How to Modify a Side Bridge Exercise
You can do a traditional side bridge or change things up to make the movement easier or harder.
Lift Your Top Leg Up
This increases the stress on the side of the body closest to the ground.
Flex the Hip of the Bottom Leg
This puts all of the weight on your top leg and is the excellent way to train your inner thighs (e.g. your hip adductor muscles).

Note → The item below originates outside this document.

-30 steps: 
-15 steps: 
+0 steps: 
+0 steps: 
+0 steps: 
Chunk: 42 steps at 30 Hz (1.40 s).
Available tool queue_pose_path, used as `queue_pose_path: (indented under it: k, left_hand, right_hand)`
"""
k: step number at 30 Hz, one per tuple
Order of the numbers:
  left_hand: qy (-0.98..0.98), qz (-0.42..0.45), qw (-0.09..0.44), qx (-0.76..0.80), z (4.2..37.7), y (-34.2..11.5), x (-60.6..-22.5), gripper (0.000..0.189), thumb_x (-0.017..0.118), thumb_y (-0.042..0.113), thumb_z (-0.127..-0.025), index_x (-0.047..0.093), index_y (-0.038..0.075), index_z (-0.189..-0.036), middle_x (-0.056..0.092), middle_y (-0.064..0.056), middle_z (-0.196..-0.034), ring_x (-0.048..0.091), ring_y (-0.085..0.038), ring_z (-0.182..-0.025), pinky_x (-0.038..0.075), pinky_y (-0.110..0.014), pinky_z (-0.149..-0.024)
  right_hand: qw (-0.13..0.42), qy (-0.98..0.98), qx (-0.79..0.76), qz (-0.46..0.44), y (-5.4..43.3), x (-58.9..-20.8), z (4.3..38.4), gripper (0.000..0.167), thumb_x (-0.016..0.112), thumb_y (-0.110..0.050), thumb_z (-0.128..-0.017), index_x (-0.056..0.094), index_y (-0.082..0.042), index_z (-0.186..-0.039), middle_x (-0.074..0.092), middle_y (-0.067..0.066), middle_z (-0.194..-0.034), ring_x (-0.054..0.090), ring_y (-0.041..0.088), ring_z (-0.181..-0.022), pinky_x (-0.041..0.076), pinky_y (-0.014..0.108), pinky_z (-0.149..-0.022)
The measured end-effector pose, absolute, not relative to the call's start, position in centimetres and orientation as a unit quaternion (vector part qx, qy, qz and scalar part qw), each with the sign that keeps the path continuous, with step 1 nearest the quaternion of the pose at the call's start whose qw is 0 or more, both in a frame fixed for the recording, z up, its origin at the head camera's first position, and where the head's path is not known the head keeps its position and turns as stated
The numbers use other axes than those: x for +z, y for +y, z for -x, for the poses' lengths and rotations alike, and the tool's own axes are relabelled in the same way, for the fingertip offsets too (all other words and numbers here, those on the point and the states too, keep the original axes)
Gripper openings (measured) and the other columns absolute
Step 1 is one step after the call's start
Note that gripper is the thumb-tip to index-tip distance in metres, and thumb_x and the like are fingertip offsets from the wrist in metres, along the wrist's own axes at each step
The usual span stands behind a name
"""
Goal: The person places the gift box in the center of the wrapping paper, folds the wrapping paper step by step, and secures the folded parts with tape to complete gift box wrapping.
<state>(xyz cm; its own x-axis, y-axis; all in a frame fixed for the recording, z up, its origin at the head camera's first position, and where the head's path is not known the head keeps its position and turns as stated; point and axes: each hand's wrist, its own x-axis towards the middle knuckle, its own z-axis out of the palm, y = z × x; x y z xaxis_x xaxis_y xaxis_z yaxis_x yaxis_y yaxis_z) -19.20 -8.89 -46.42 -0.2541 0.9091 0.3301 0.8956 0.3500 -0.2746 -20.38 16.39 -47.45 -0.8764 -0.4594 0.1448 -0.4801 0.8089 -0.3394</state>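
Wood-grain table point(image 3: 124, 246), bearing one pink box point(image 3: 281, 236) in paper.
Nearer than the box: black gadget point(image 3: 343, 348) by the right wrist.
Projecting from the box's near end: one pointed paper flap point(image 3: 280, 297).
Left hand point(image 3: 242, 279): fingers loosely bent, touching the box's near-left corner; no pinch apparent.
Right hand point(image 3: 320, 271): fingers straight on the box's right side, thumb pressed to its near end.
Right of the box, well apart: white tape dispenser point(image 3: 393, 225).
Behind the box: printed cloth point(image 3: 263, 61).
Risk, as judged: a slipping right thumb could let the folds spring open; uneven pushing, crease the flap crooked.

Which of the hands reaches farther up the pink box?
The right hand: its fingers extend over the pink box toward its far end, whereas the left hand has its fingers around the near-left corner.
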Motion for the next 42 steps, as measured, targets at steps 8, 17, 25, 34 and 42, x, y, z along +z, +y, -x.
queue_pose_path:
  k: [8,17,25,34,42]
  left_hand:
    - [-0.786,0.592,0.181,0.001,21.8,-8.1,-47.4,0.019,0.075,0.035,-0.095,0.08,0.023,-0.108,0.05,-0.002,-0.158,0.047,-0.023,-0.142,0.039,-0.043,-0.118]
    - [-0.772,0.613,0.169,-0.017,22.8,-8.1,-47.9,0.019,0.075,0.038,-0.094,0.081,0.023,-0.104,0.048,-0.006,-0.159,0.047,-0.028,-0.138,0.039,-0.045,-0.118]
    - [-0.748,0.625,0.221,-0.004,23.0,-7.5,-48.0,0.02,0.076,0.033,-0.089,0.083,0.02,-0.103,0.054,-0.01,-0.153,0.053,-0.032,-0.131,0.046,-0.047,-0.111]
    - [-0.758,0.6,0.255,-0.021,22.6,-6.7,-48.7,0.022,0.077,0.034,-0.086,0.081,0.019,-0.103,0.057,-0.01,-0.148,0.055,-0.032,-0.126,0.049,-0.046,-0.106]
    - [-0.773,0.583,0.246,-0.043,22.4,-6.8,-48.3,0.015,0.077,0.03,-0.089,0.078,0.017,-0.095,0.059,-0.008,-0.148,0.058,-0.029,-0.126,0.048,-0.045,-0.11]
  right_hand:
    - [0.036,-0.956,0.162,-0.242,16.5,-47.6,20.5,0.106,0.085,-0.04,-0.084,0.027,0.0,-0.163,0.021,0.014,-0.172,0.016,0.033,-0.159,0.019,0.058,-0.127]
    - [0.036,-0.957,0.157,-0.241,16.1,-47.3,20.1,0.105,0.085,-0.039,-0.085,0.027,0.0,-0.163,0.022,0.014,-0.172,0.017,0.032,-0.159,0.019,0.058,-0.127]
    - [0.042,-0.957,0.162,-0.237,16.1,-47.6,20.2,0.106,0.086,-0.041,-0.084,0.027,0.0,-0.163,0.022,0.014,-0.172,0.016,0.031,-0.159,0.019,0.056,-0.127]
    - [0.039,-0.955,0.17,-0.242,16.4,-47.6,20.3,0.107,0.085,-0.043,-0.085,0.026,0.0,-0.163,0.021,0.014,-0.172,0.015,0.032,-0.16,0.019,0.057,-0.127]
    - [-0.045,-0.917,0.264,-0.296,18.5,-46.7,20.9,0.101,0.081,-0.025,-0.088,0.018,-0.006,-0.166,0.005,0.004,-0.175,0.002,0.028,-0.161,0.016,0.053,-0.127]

This is a great exercise for any hockey players.
Change Your Point of Support
Rather than supporting yourself from your forearms or feet, you can support yourself from your knees (easier) or from your extended arm (easier on the muscles but harder to balance).
Why is this So Important?
Developing core strength is important for not only posture but every day activities as well. In addition, if you are a runner, triathlete, cyclist or swimmer, then the side bridge should be part of your conditioning program. The side bridge exercise is typically done three times per week, holding the position for 3-10 seconds. Hold the position for a desired time and then roll back. Keep repeating this until you can’t maintain your form. You can also try doing straight sets on one side before switching sides.
The simplest rationale for the side bridge exercise is it builds your muscle capacity providing better hip and trunk stability. The muscles that get strengthened over time, help keep your pelvis level (neutral). This is not only important to prevent back and hip pain but is also very important in preventing knee injuries. One important aspect of knee pain is hip stability and hip abductor and glute medius weakness. The side bridge is ideal for improving stability about the hips and thus preventing or treating knee pain that has been known to cause hip dysfunction.
Trunk Muscles
In addition to providing a great workout for the obliques, transversus abdominis, and rectus abdominis, side bridges work many muscles of the core or trunk. This exercise engages the glutes as synergists, or muscles that help other muscles complete a movement. Side bridges focus on the hips, engaging other synergists such as the quadratus lumborum, psoas major and hip adductors. In addition, additional back muscles such as the iliocostalis and the latissimus dorsi are also activated with side bridges.
Additional Muscles
Side bridges don’t stop at the abs and trunk. Upper-thigh muscles, including the tensor fasciae late, gracious and pectineus act as synergists, as do the deltoids, supraspinatus, and trapezius of the shoulders and upper back. Likewise, the pectoralis muscles of the chest and levator scapulae of the upper shoulders serve as stabilizers, or muscles that help other muscles maintain a certain position during exercise.
Muscle Activation
The side bridge not only excels in the quantity of muscles it engages, it also offers quality activation. Physiotherapist and chiropractor Greg Lehman notes that this exercise engages your upper and lower back muscles at 40 percent of their maximum, a figure far greater than typical back exercises. Lehman also says that the obliques and rectus abdominal experience engagement of 50 percent and 34 percent respectively, making for abdominal engagement roughly on par with crunches. The hips get the biggest benefit, however, at about 74 percent engagement. That’s twice the engagement of the common side-lying leg raise.
Low Back Pain
A 2012 study published in the Journal of Strength and Conditioning Research by the University of Virginia, reveals further benefits of the side bridge exercise for those who suffer from recurrent low-back pain (LBP). The study found that those with recurrent low-back pain experience the same level of muscle activation, or efficient muscle contraction, as those who did not suffer from LBP when performing side bridges. The news is doubly good, as the same study notes that a weak transverse abdominous may actually be part of the cause of LBP.